An exact retyping of all lines below is the answer; pictures do not belong in it.

-- DATA BLOCK follows --

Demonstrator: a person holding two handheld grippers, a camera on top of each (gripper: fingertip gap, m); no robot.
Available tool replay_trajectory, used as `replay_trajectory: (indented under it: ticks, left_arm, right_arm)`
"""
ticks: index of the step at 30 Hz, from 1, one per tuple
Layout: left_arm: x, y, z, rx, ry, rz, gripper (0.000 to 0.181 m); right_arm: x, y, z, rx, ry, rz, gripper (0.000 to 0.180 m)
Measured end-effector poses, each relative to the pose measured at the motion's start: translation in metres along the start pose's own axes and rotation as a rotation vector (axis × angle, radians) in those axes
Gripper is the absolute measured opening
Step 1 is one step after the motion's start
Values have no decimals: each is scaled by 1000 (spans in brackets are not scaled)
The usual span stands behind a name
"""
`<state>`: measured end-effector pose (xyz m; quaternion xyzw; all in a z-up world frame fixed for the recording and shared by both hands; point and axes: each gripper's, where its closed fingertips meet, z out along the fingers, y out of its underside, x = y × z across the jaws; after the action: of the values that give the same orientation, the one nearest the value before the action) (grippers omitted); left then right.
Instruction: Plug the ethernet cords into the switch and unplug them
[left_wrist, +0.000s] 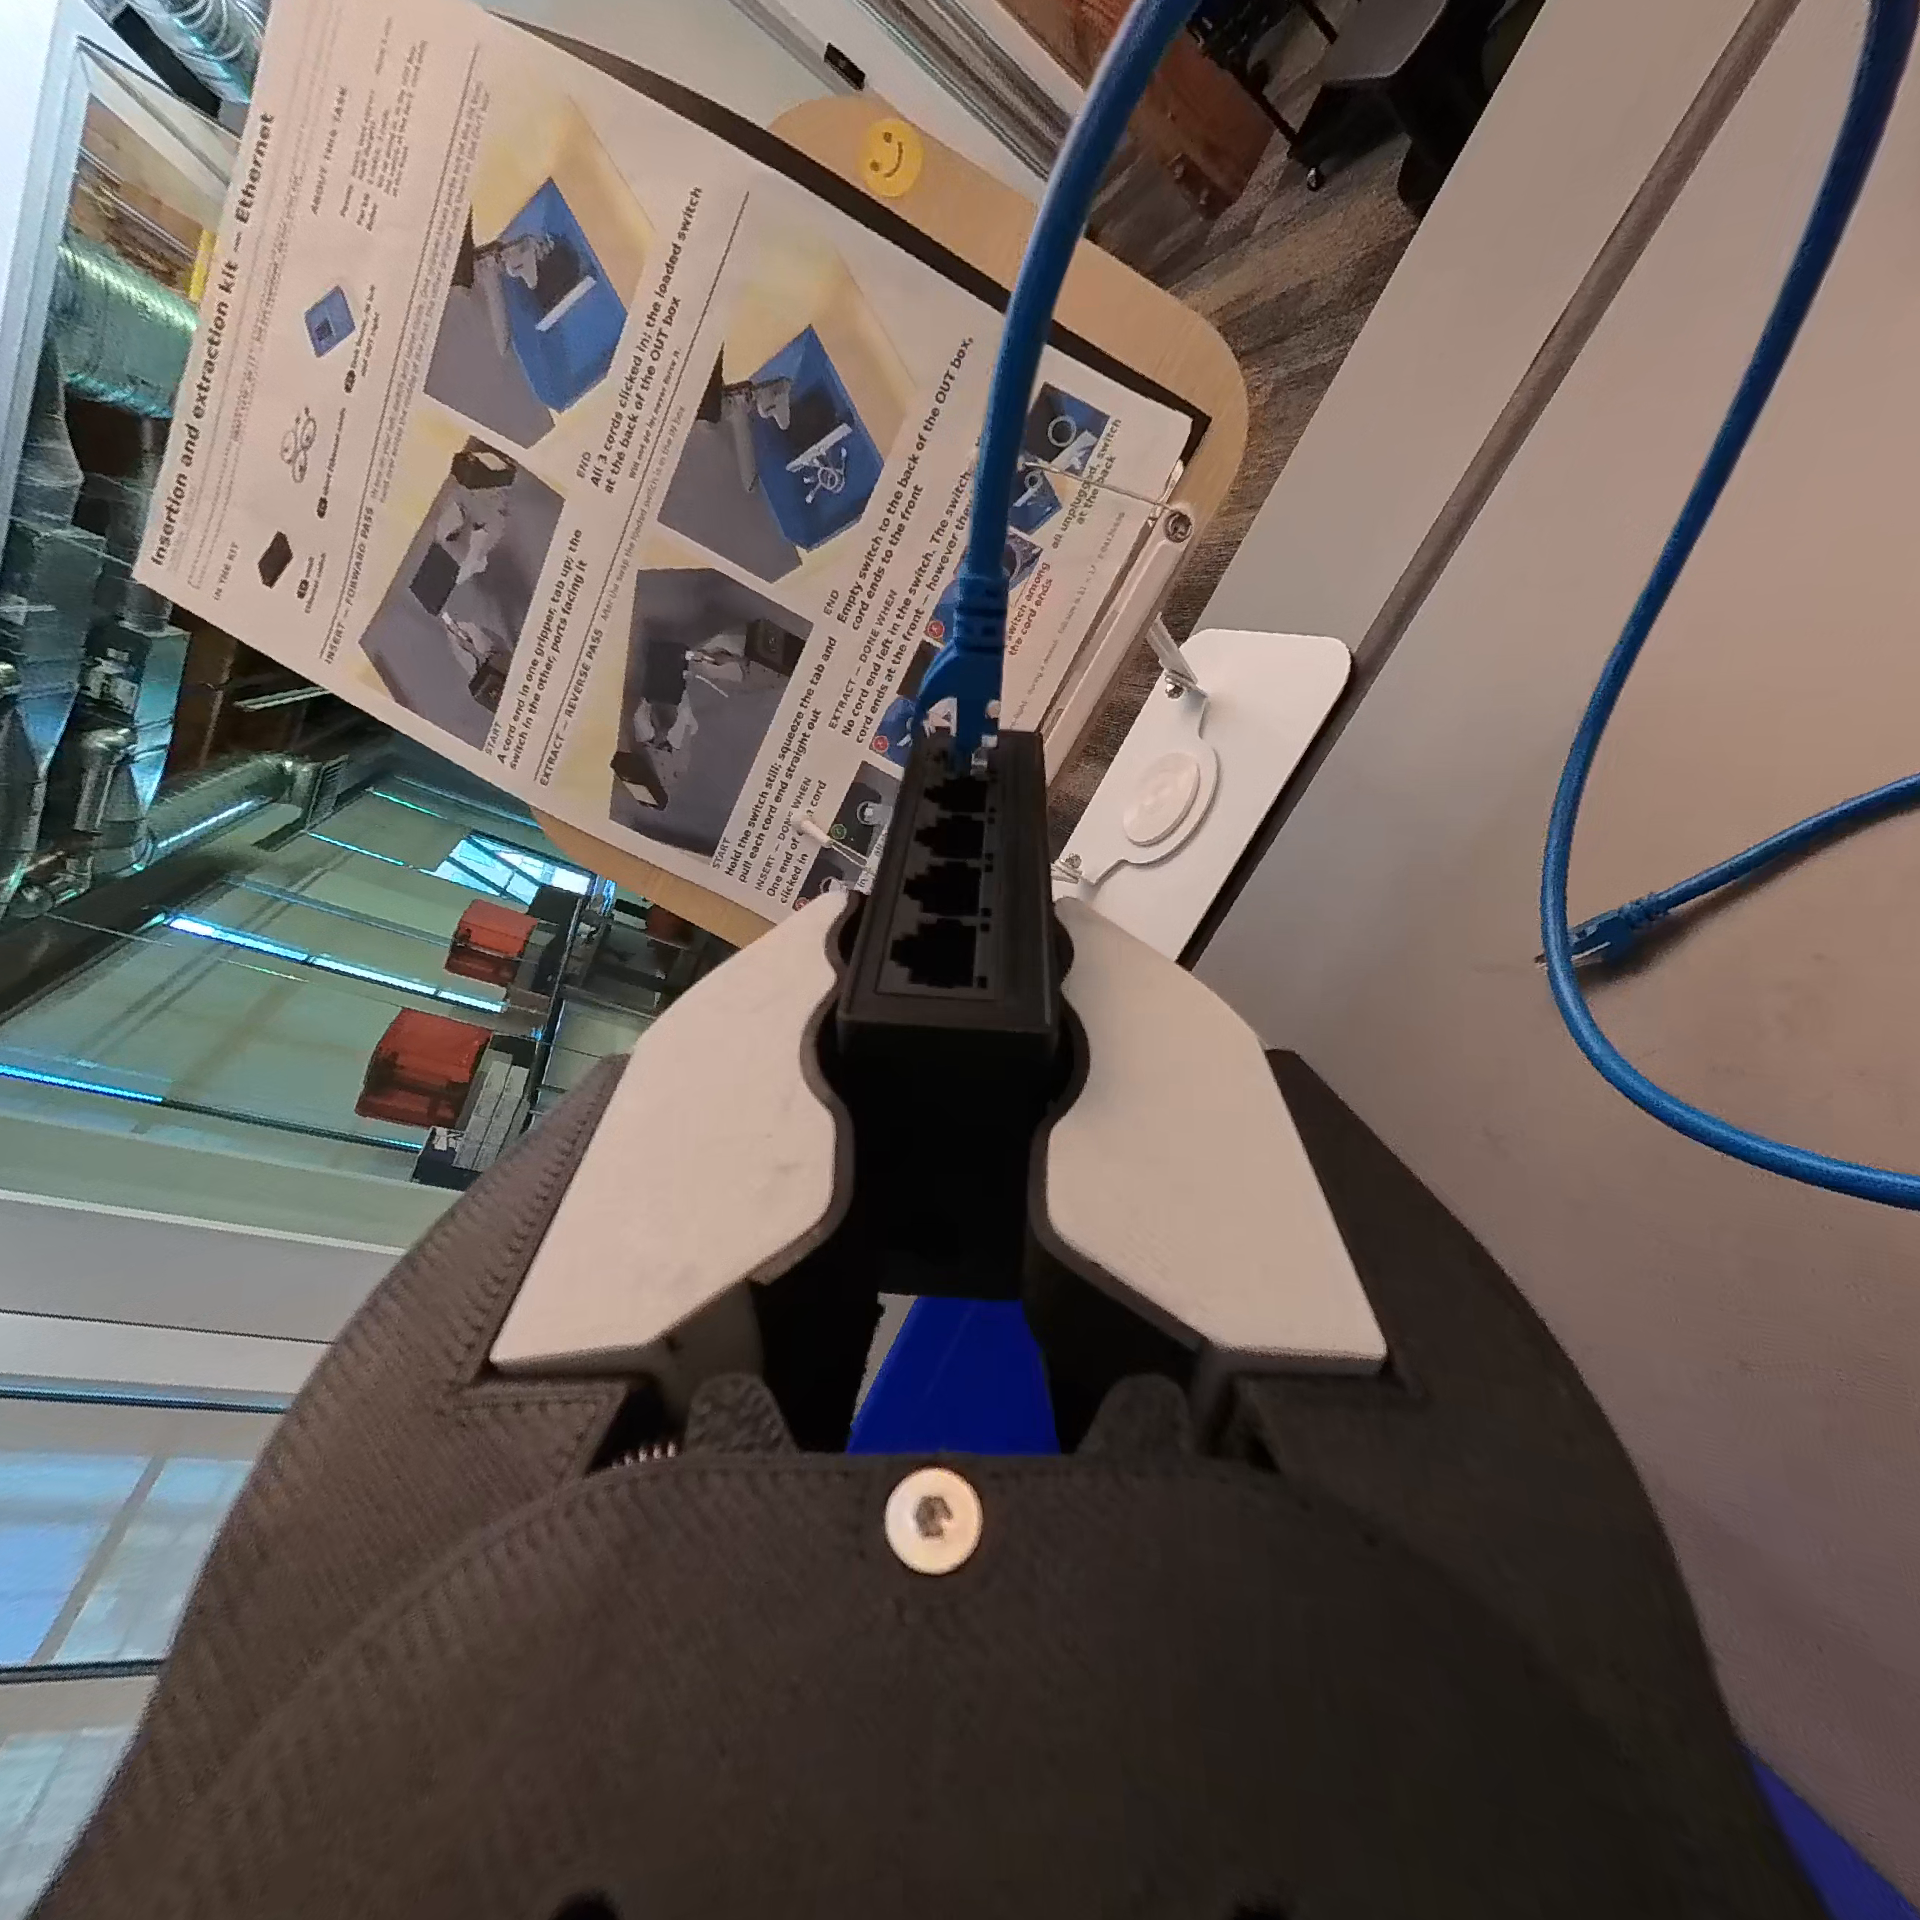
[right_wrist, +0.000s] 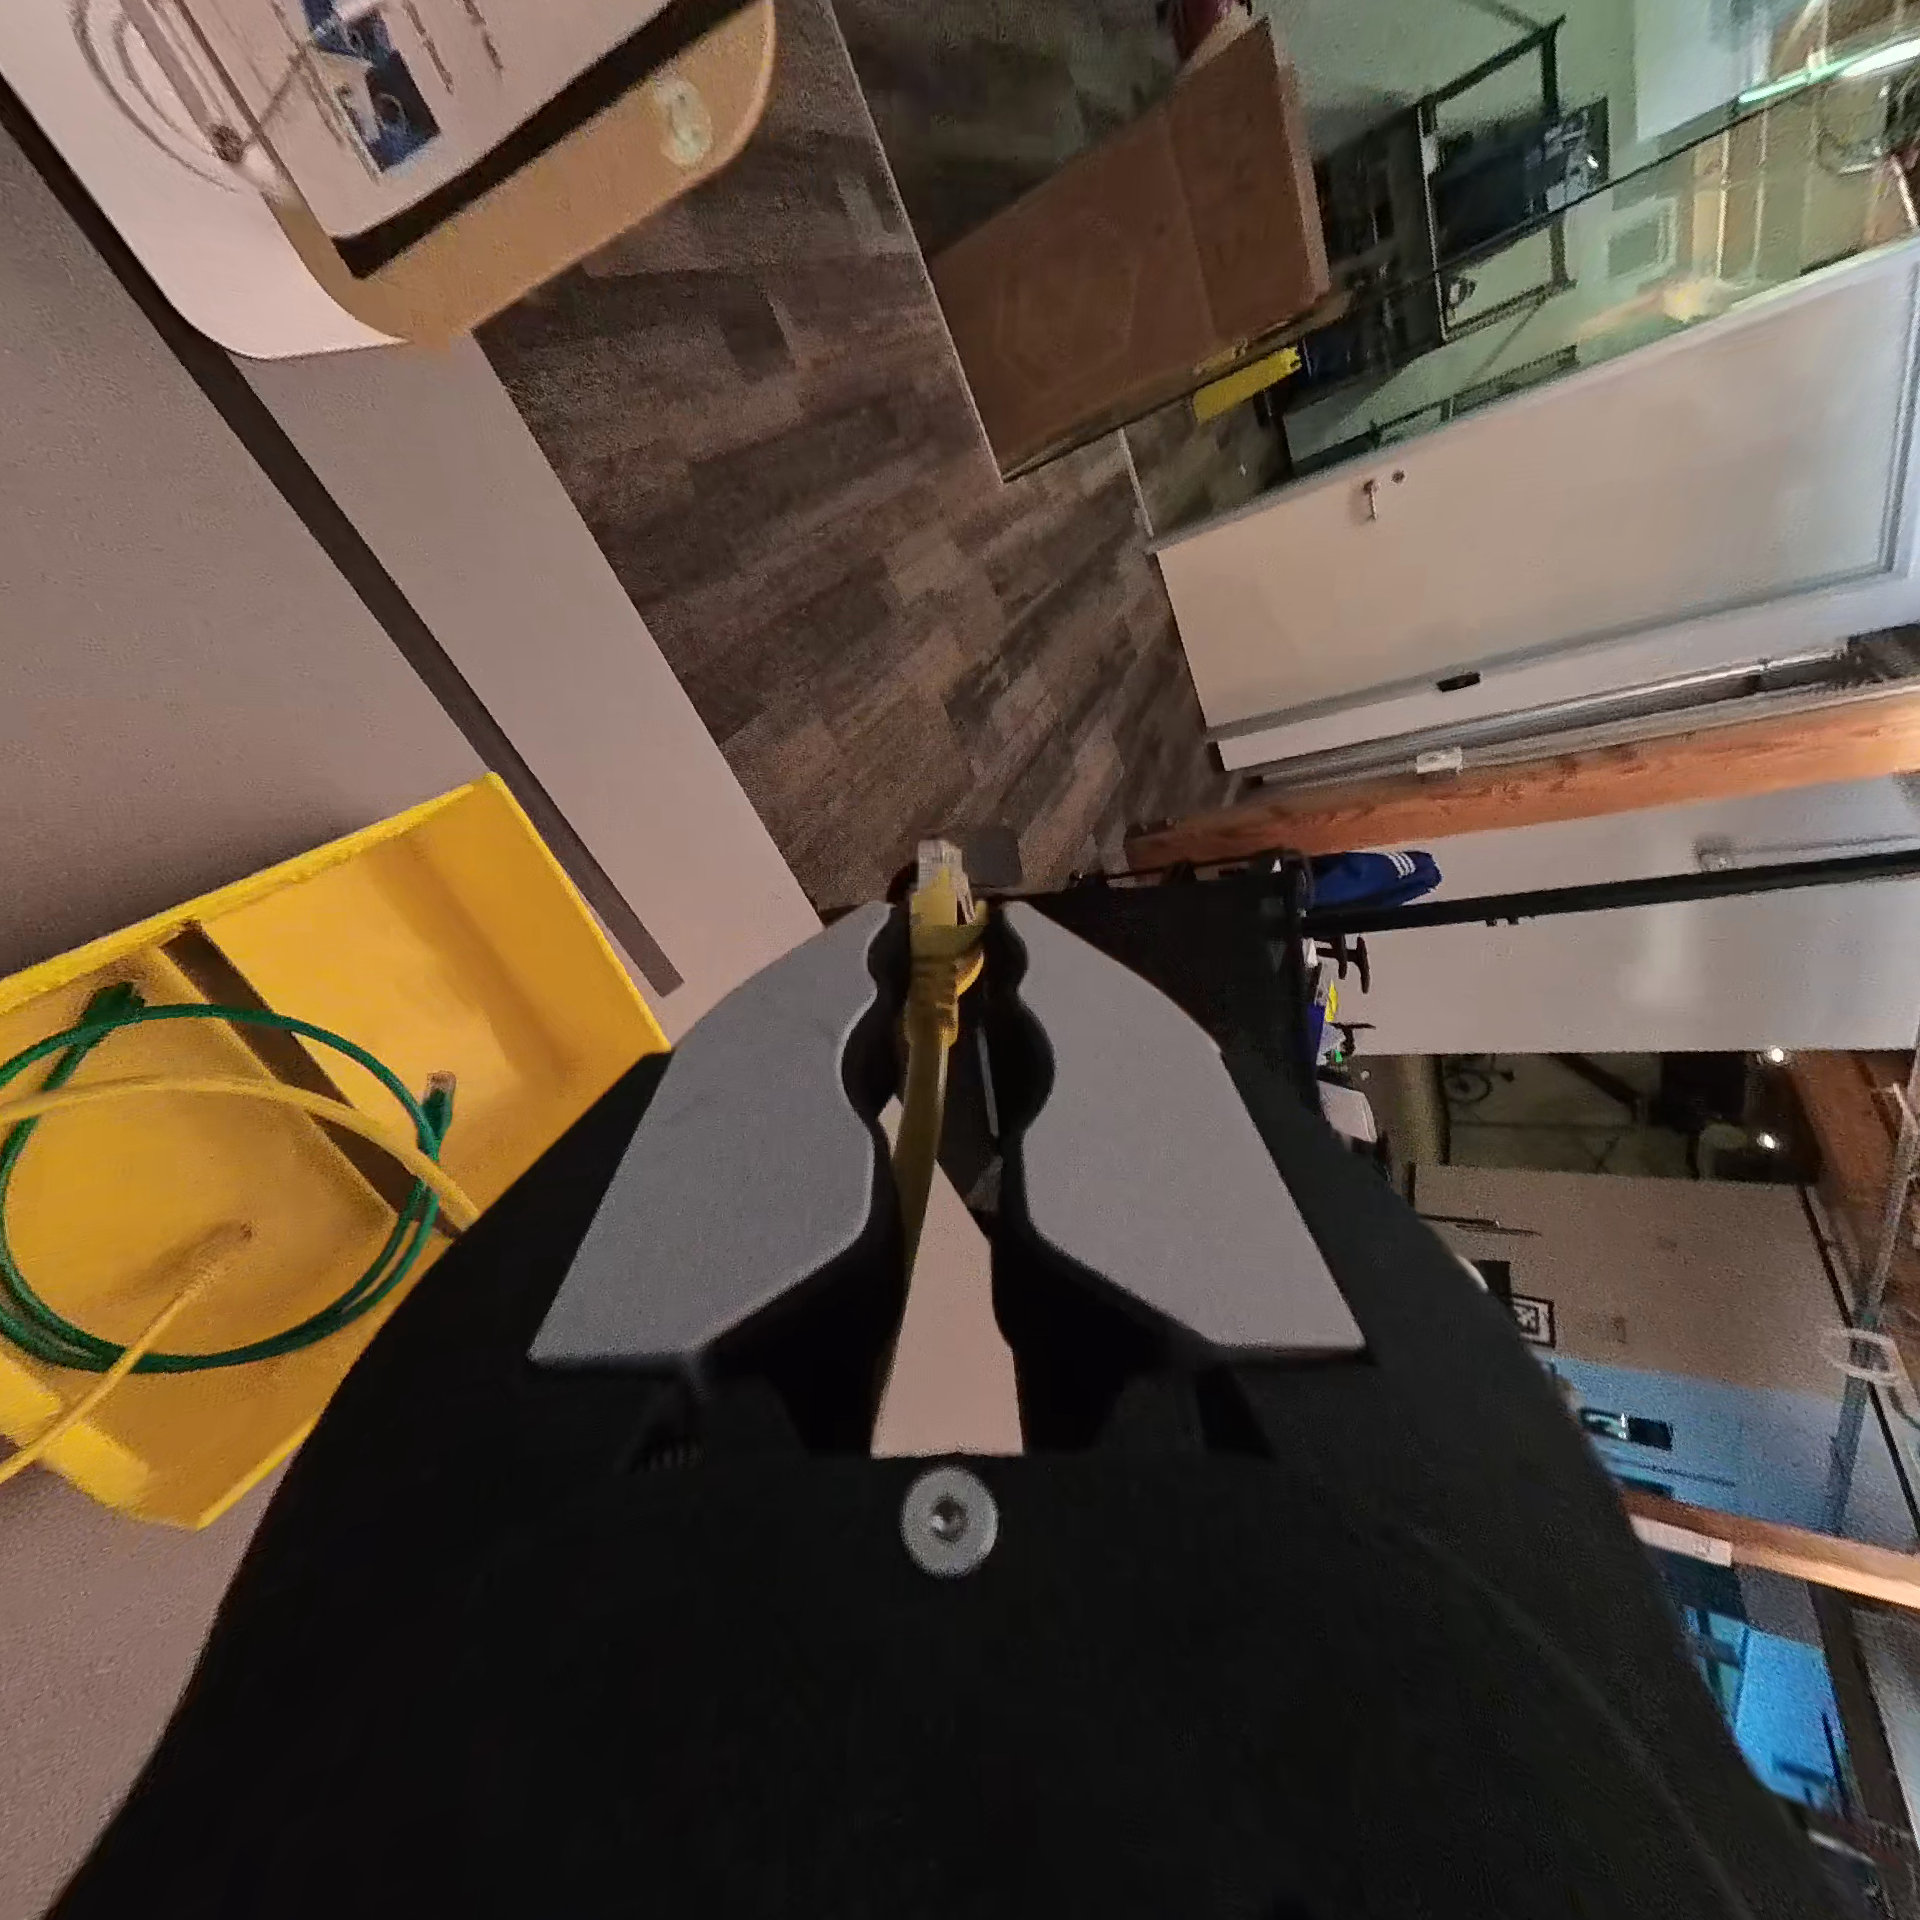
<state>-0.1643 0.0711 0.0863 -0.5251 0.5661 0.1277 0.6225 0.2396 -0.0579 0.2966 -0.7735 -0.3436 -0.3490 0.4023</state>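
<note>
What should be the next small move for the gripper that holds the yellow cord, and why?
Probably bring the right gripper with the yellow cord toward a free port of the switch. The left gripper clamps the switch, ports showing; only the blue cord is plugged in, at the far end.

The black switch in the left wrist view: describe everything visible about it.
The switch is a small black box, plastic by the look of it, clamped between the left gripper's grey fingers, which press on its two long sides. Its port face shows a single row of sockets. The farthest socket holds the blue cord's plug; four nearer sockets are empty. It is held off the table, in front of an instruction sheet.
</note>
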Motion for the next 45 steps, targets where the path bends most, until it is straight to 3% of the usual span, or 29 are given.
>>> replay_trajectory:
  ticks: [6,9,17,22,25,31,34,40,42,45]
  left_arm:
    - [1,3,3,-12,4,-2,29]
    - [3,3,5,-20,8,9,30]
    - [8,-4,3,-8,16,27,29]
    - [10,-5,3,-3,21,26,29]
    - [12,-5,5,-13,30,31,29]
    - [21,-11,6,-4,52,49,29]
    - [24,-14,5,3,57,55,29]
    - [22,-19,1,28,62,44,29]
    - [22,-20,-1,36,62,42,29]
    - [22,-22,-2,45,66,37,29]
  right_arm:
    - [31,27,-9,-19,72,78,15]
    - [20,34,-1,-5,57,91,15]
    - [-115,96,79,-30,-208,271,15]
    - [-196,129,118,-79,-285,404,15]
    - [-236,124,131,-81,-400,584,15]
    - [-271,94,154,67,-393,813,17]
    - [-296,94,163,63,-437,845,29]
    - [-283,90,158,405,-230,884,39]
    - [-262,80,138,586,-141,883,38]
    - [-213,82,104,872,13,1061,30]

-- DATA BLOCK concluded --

§ **ANSWER FOR THE TASK**:
Demonstrator: a person holding two handheld grippers, a camera on top of each (gripper: fingertip gap, m); no robot.
Available tool replay_trajectory, used as `replay_trajectory: (indented under it: ticks, left_arm, right_arm)`
"""
ticks: index of the step at 30 Hz, from 1, one per tuple
Layout: left_arm: x, y, z, rx, ry, rz, gripper (0.000 to 0.181 m); right_arm: x, y, z, rx, ry, rz, gripper (0.000 to 0.180 m)
Measured end-effector poses, each relative to the pose measured at the motion's start: translation in metres along the start pose's own axes and rotation as a rotation vector (axis × angle, radians) in those axes
Gripper is the absolute measured opening
Step 1 is one step after the motion's start
Values have no decimals: each is scaled by 1000 (spans in brackets are not scaled)
The usual span stands behind a name
"""
`<state>`: measured end-effector pose (xyz m; quaternion xyzw; all in a z-up world frame fixed for the recording and shared by both hands; point and axes: each gripper's, where its closed fingertips meet, z out along the fingers, y out of its underside, x = y × z across the jaws; after the action: of the values that give the same orientation, the one nearest the value before the action) (grippers omitted); left then right.
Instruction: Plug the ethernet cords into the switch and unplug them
[left_wrist, +0.000s] 
[right_wrist, +0.000s] 
<state>-0.1643 0.0711 0.0863 -0.5251 0.5661 0.1277 0.6225 0.2396 -0.0579 0.2966 -0.7735 -0.3436 -0.3490 0.4023</state>
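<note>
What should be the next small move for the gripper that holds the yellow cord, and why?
Probably bring the right gripper with the yellow cord toward a free port of the switch. The left gripper clamps the switch, ports showing; only the blue cord is plugged in, at the far end.

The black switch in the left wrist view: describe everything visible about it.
The switch is a small black box, plastic by the look of it, clamped between the left gripper's grey fingers, which press on its two long sides. Its port face shows a single row of sockets. The farthest socket holds the blue cord's plug; four nearer sockets are empty. It is held off the table, in front of an instruction sheet.
</note>
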Motion for the next 45 steps, targets where the path bends most, until it is straight to 3% of the usual span, or 29 are given.
>>> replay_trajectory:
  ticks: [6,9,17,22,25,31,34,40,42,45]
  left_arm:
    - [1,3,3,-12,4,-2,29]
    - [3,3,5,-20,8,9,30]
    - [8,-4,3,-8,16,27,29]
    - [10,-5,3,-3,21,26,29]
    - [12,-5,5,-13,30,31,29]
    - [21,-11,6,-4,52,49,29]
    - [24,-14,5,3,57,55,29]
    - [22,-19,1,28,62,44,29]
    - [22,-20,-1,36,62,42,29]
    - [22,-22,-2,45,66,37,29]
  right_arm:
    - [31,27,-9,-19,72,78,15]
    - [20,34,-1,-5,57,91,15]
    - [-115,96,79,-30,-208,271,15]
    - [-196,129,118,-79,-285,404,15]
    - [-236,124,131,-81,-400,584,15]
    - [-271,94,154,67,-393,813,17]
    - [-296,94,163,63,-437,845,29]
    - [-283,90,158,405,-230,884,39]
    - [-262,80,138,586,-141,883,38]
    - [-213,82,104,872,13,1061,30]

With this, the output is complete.